One thing that might make legalized pot easier for Sessions to go after is the fact that of the eight fully-legal-cannabis states, only one — Alaska — voted for Trump. So Trump loses no critical support if he goes after California’s law and the new crop of businesses taking advantage of it.

Sessions could act by suing in federal court to have Proposition 64 invalidated. There is certainly plenty of precedent for this tactic. Most recently, after the anti-illegal immigrant Proposition 187 passed by an even wider margin in 1994 than Proposition 64 did, federal judges dispatched almost all its provisions as unconstitutional, including sections banning the children of undocumented immigrants from public schools, denying emergency medical care to them and more.

What worked for liberal lawyers in the late 1990s would most likely work as well for conservative ones now, while marijuana remains a federal Schedule 1 drug, right alongside heroin, ecstasy and LSD. By contrast, the likes of morphine and methamphetamines are mere Schedule 2 villains, judged by federal authorities to be one step less pernicious than pot.
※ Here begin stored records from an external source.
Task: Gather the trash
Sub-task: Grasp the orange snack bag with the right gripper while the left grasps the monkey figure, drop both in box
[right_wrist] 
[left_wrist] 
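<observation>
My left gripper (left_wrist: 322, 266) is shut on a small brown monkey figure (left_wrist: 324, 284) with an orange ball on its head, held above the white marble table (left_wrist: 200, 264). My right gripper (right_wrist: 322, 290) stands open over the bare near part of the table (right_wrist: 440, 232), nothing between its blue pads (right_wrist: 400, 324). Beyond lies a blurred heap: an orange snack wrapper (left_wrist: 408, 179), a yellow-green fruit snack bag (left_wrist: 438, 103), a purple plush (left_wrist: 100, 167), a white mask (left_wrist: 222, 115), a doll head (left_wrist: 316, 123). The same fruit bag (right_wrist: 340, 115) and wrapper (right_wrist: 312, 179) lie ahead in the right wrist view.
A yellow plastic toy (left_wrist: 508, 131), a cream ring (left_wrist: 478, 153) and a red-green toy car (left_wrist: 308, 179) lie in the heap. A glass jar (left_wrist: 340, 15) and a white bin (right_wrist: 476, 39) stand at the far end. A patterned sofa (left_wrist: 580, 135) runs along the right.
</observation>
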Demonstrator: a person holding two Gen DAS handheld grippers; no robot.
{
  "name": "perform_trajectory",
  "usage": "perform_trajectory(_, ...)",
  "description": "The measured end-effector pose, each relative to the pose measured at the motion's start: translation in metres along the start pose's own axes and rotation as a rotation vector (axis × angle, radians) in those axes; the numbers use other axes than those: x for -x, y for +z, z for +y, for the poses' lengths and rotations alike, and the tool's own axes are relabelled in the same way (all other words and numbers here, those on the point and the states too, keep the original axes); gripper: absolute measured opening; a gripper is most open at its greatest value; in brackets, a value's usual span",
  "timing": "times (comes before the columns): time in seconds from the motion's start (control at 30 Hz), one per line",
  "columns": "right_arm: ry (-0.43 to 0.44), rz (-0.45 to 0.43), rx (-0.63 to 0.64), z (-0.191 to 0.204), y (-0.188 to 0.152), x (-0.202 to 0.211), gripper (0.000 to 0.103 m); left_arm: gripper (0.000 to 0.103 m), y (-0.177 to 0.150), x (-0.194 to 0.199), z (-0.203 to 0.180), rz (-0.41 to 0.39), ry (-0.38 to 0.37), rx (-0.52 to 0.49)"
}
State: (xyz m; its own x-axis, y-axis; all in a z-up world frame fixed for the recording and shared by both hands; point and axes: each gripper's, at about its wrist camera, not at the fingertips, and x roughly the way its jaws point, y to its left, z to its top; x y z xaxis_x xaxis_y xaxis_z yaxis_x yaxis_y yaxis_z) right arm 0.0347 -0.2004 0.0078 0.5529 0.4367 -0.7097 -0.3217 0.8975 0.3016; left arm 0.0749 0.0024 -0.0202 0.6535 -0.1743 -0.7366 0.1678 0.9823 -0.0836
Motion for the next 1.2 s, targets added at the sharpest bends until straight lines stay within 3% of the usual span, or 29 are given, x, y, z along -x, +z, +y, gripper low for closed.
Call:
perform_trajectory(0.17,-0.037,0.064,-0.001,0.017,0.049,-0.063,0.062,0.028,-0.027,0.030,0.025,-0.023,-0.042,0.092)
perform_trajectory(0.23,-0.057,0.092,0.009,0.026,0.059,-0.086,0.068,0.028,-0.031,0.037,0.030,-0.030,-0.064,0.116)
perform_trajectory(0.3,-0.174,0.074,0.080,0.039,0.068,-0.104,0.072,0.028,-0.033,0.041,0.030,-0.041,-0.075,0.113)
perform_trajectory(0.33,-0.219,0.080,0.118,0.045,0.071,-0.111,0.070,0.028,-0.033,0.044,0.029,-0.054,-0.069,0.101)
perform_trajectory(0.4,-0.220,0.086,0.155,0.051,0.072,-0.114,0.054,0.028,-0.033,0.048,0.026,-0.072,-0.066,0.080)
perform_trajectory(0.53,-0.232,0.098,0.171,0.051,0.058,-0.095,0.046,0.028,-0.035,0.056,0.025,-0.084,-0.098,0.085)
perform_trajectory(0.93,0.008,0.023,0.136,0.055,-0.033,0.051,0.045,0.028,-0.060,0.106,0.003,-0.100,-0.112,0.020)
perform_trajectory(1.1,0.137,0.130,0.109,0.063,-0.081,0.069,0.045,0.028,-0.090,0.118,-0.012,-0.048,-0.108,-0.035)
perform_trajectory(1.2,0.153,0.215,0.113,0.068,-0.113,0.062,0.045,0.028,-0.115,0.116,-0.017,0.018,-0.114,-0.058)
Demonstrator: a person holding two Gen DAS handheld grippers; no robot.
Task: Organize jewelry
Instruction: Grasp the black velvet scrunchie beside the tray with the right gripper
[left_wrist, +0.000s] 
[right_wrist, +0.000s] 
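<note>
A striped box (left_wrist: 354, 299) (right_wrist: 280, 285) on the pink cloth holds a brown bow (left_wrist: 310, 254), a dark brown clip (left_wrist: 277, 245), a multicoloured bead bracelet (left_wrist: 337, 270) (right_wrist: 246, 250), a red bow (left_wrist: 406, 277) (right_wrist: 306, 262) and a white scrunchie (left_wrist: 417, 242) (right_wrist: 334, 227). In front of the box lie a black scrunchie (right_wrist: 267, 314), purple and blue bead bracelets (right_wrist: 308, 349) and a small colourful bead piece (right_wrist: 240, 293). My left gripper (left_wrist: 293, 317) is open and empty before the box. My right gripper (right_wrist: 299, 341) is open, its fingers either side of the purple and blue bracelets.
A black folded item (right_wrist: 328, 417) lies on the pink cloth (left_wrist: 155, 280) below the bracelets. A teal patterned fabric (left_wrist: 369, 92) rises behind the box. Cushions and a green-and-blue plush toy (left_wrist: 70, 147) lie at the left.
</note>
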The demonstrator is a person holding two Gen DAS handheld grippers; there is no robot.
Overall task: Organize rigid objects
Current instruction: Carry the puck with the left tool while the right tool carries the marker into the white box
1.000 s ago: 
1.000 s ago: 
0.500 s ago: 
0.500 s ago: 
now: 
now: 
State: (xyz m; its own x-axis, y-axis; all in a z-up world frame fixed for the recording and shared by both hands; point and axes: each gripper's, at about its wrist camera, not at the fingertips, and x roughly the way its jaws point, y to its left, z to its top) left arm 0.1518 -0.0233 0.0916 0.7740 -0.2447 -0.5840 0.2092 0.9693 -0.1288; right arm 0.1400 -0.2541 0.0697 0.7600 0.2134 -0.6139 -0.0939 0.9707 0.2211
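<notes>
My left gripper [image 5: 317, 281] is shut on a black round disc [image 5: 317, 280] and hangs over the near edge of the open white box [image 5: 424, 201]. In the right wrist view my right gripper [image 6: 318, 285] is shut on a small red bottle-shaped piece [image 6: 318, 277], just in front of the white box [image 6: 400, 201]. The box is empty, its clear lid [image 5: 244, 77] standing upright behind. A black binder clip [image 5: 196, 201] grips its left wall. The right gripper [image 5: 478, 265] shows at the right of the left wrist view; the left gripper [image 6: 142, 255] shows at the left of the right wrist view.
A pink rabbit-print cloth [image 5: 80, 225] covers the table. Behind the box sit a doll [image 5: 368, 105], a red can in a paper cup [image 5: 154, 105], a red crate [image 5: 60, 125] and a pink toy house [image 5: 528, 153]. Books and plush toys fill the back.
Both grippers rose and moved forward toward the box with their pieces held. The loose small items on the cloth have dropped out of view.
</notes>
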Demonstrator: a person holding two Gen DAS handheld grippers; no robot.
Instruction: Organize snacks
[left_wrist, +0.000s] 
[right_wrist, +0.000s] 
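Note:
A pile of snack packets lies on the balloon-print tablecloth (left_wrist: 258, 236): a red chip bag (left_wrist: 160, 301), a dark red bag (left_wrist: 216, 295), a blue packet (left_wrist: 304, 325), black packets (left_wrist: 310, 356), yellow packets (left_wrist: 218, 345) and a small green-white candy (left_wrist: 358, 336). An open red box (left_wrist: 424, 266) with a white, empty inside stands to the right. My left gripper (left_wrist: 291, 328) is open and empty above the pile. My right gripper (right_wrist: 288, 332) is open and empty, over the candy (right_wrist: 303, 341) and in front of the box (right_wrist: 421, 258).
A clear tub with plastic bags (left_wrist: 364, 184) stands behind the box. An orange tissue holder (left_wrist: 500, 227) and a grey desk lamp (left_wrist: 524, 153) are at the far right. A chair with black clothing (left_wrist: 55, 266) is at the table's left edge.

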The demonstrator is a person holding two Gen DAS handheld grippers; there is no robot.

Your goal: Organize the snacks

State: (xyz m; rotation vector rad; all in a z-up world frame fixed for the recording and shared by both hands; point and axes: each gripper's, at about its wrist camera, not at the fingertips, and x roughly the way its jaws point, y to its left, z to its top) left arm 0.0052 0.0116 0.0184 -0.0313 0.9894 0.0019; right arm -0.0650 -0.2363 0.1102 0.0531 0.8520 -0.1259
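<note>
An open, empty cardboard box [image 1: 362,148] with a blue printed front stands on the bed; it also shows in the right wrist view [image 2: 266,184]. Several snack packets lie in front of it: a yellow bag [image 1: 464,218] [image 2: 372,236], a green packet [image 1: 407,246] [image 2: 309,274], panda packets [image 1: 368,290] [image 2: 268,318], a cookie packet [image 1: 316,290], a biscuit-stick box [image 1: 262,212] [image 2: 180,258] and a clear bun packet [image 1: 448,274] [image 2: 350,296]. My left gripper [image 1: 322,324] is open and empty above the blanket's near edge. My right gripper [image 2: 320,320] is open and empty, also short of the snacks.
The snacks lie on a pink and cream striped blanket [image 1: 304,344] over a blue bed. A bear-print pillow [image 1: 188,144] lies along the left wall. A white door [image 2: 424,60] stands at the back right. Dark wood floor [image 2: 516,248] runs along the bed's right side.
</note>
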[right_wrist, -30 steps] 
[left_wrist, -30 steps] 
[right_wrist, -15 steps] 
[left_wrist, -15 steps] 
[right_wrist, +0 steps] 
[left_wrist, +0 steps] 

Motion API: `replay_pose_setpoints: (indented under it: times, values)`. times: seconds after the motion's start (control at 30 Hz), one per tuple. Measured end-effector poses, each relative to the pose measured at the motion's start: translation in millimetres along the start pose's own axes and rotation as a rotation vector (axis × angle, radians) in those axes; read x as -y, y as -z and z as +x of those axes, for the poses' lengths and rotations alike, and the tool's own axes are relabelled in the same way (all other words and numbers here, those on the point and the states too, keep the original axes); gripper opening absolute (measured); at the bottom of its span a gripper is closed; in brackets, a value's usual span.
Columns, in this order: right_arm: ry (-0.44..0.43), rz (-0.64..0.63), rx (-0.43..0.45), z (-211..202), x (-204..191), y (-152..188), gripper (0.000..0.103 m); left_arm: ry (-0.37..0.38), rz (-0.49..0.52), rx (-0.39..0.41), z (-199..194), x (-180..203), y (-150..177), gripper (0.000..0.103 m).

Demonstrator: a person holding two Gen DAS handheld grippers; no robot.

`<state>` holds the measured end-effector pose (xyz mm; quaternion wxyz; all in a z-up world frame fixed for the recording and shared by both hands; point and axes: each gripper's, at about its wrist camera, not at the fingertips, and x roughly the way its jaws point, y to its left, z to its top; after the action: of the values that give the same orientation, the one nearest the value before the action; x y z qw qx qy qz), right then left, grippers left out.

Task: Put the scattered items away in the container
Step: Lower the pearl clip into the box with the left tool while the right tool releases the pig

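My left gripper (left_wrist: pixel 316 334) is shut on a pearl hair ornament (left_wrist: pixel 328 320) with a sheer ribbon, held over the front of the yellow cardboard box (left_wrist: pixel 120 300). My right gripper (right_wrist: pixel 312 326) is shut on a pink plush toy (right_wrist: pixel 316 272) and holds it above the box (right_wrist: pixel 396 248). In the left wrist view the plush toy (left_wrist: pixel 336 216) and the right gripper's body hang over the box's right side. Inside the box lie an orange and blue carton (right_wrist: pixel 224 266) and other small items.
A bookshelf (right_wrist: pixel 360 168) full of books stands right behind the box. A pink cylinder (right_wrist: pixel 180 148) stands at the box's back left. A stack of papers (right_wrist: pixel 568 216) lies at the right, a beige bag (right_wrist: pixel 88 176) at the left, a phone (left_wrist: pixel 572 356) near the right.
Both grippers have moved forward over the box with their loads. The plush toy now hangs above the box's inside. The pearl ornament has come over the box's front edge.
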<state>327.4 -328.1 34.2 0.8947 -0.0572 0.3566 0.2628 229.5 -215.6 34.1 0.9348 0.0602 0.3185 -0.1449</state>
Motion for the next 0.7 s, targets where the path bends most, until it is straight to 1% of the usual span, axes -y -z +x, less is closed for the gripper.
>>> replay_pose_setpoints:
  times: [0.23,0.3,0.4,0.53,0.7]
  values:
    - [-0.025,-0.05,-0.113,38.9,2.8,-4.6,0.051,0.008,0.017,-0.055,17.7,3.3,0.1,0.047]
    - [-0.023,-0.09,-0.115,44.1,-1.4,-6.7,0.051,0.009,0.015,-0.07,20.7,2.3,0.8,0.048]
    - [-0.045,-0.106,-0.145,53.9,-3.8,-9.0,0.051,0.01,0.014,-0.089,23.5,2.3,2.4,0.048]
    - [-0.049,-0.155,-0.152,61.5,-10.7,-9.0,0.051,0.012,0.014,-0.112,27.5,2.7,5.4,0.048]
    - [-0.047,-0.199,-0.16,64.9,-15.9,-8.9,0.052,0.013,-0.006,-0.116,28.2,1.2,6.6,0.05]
A concerted federal campaign against cannabis would certainly get little or no aid from most state or local police in California. It would make terrible investments of the many millions of dollars spent over the last year or so on land and infrastructure to grow and distribute legal pot. And if he’s resolute in defending Proposition 64 and any Californians targeted by Sessions and his corps of U.S. attorneys for acting on it, Becerra could become a hero to the 60 percent of Californians who backed Prop. 64.

All this is safe to contemplate because there’s absolutely no evidence Trump would order Sessions to desist from prosecuting the pot establishment here and in other legalized states.